Currently, both McKay and Wolfe are in Sydney, Australia, with the pandemic wreaking havoc with international aid. However, when another humanitarian mission arises and travel is possible, Wolfe will inevitably be posted abroad again.

“We’ve learnt how to communicate well over the years and distance has really served our relationship,” says Wolfe, who also works as a professional growth coach. “It’s helped me become a better listener, a better coach and a better human.”

A transatlantic production

'Spending a lot of time apart in the first few years made us appreciate the moments we would spend together – but it only lasts so long': Jordan Murphy and Mariel Letourneau, married for five years

British theatre director Jordan Murphy met his American wife Mariel Letourneau in 2015 while working in a New York summer camp and decided to carry on their relationship when he returned to the UK.

Their love grew during long FaceTime calls and holidays, and in 2017, they married.
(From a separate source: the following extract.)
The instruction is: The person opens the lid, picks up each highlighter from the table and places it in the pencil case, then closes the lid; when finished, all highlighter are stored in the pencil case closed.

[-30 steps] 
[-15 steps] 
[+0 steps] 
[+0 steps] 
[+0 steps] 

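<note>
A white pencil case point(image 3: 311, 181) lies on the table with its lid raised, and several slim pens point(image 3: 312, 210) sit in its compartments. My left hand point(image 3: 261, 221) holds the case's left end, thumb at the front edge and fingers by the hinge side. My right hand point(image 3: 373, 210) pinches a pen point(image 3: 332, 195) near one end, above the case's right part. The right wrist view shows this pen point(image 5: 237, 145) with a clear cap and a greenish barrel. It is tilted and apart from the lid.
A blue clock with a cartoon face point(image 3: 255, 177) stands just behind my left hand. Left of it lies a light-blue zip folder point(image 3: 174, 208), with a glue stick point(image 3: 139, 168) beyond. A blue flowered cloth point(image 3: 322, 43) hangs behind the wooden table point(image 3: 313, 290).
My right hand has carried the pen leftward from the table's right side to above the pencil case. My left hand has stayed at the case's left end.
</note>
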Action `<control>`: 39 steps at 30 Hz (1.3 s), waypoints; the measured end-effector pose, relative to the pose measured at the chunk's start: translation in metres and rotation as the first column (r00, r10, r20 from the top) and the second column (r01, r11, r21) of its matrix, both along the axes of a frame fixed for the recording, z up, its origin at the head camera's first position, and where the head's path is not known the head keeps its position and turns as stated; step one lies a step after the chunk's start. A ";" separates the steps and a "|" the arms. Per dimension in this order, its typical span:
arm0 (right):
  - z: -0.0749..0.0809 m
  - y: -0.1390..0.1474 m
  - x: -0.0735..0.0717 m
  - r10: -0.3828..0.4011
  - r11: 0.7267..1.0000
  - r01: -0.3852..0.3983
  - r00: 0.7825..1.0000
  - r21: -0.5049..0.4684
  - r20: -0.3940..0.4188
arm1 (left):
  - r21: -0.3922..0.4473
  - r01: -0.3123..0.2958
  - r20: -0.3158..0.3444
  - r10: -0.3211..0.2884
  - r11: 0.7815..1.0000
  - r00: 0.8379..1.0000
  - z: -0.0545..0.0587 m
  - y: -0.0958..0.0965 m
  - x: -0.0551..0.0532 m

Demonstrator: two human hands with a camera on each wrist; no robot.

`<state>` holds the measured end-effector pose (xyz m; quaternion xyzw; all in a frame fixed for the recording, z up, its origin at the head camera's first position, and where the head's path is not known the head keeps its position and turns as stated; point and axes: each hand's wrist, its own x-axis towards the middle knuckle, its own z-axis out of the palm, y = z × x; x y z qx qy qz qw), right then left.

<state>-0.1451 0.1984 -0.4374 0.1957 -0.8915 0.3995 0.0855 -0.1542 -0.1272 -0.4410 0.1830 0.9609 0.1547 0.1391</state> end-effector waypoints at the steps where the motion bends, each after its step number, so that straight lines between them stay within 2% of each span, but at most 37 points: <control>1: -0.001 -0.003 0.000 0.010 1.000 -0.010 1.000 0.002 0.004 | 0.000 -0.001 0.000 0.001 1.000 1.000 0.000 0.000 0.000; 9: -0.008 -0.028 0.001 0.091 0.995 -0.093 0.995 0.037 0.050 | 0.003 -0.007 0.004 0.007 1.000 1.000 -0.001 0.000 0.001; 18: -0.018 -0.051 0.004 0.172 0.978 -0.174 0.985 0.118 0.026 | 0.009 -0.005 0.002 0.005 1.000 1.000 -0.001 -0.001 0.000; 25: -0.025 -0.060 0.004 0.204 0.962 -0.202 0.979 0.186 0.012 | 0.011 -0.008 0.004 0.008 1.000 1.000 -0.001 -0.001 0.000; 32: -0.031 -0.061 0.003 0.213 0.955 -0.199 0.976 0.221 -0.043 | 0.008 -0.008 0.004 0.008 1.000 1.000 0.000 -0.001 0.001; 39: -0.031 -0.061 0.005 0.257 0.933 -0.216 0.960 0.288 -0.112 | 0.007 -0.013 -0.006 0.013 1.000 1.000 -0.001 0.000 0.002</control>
Letourneau, a choreographer, moved to the UK in 2019, but the reunion was short-lived.

This move [of living together] felt right and we feel determined to make our life here
Mariel Letourneau

“Mariel moved to England and unfortunately just as she was settling, Covid-19 hit,” says Murphy, 30. “We tried to generate income, but because of the impact Covid had on our industry, we lost all our work and decided we needed a change.”
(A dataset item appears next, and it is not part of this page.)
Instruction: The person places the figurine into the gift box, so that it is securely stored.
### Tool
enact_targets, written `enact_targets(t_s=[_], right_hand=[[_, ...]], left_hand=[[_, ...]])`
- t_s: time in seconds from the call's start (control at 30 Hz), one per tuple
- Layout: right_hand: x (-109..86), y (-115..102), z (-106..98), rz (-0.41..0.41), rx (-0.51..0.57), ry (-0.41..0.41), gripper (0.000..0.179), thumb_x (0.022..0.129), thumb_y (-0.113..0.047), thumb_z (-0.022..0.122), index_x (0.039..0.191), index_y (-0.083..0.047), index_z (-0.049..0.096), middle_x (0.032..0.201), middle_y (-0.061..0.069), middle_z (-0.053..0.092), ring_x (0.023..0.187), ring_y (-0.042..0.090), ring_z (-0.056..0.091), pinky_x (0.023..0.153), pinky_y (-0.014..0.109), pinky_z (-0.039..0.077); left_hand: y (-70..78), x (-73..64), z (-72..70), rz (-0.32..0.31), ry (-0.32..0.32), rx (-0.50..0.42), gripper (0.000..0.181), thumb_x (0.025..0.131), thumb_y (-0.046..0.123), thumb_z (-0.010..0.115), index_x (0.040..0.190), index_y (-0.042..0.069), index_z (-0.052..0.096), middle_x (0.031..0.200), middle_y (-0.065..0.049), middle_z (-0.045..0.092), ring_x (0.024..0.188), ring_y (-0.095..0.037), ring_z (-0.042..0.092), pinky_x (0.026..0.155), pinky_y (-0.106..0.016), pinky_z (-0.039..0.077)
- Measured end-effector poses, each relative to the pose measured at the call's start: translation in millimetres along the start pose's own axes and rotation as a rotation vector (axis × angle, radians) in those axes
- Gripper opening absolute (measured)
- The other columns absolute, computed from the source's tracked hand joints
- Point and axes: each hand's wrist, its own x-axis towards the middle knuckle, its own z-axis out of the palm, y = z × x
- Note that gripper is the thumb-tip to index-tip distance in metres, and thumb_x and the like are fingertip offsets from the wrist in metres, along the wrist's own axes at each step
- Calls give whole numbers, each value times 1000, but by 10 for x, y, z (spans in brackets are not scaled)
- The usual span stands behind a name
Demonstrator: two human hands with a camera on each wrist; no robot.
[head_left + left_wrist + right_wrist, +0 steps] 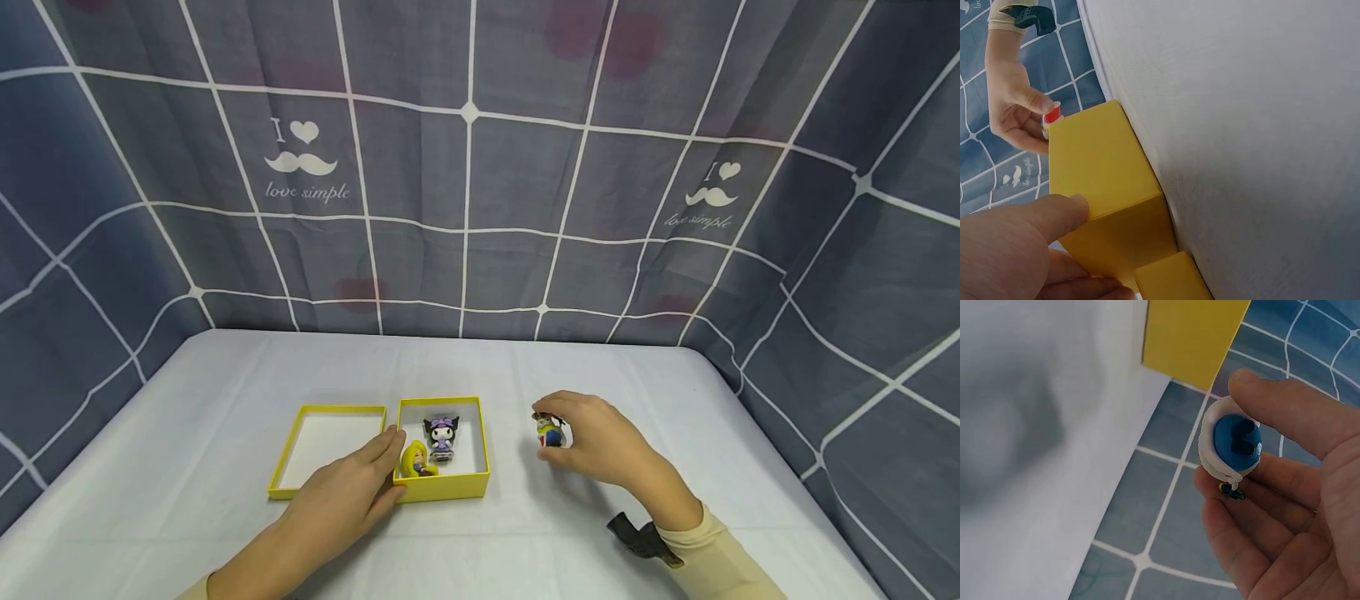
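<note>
Left hand (347, 490) gripping yellow box (448, 488), right hand (596, 435) pinching figurine (551, 433); white tablecloth (570, 542) below, gridded grey-blue curtain (416, 167) behind.

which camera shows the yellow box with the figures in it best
The head view: it looks into the yellow box, showing two figures. The left wrist view shows only outer walls, partly behind the left hand; the right wrist view, part of one wall.

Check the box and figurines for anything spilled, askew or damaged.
Nothing stands out: the yellow box sits flat, the purple figurine and yellow-haired figurine are inside, the right hand holds a third figurine. No damage shows.
</note>
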Motion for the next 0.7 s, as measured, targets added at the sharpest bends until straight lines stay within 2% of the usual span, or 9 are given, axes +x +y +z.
enact_targets(t_s=[0.7], right_hand=[[292, -315, 66, -114, 30, 44, 47, 74, -31, 84, 115, -12, 69, 112, -7, 67, 103, 8, 62, 88, 32, 52]], left_hand=[[-1, 0, 7, -5, -3, 3, 62, 86, 32, 75, 135, 0, 56, 139, -13, 54, 110, -27, 64, 78, -39, 56]])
Letourneau moved back to Pennsylvania alone while the couple embarked on a second lengthy and exhausting visa process, which was finally granted earlier this month after another eight months of separation.

“After being apart for nearly seven years, I’m so happy and excited to be with Mariel again,” says Murphy. “This move felt right and we feel determined to make our life here.”

For Letourneau, it’s also been worth the wait, but getting to this point has been difficult. “Keeping the spark alive has been a challenge for sure,” she says. “I think spending a lot of time apart in the first few years was a great thing because it made us appreciate all the moments we would actually spend together – but I think that only lasts so long.

“Eventually, you need to be with that person, which is why we decided to make the commitment to get married and go through with immigration.”

Expert advice

Anne Jackson, life coach and therapist.

Letourneau's words of wisdom are echoed by clinical therapist and life coach Anne Jackson of One Life Coaching.

“Long-distance marriages are hard, but they can work if there’s an end date in sight,” she says. “You have to be invested in visiting each other and staying in touch by video call.

“Knowing their life, their routine and what makes them happy, and sharing their joy is very important.”

Dangers can arise, Jackson warns, when communication is lost or when there is an imbalance between the efforts made by each party.

“Staying in touch is the most important thing,” she adds. “A relationship is based on transparency, currency and intimacy, and you need to maintain all of those things to maintain a successful long-distance marriage.”